The court said Khan will be allowed to select his doctors and no doctor will be imposed on him. It also allowed the nuclear scientist to visit the Pakistan Science Foundation as and when he feels so but under government security.

Khan’s wife, through a family friend Barrister Iqbal Jaferi, had moved the newly-formed high court against his detention and restriction on freedom to move.

Khan has been under virtual house arrest since February 2004 when speaking on a state television he took responsibility for nuclear proliferation and apologized to the nation.

Soon after the court decision, Jaferi announced he would file a review petition in the same court after obtaining a certified copy of the the ruling.

“I am not satisfied with the decision and would certainly file a review petition in the same court,” he told reporters outside the high court.

He said that at least now this was established that Khan was under arrest though the government had maintained he was under protective custody.

In the same court, another petition by Khan’s wife is pending in which she has requested the court to order setting up of an independent commission to fix the responsibility for nuclear proliferation which “falsely has been blamed” on her husband.

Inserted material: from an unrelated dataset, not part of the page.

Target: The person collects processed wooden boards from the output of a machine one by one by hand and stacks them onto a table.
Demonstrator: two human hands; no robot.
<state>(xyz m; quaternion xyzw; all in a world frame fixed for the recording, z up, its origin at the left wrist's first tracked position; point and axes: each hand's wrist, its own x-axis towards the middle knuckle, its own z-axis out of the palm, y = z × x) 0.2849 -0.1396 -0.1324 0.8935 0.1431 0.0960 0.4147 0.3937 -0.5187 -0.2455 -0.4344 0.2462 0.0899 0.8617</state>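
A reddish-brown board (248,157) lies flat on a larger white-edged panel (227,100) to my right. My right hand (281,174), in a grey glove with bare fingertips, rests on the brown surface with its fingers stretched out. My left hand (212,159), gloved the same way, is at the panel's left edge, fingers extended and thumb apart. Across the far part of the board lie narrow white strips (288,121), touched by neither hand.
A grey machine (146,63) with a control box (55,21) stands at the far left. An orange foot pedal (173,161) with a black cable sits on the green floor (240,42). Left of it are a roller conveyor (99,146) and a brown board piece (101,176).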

Earlier this year, Khan said he had been forced to read an already written statement provided by President Pervez Musharraf’s aides in the name of national interest.

Earlier this month, Khan in a media interview said Pakistan had sent centrifuges to North Korea under the supervision of Musharraf and secret agents though the remark was strongly refuted by the government quarters.

A group of US Senators recently demanded interrogation of Khan by US authorities over allegations of nuclear proliferation but the government rejected it. The foreign office spokesman said there was no chance of handing Khan over to any other country.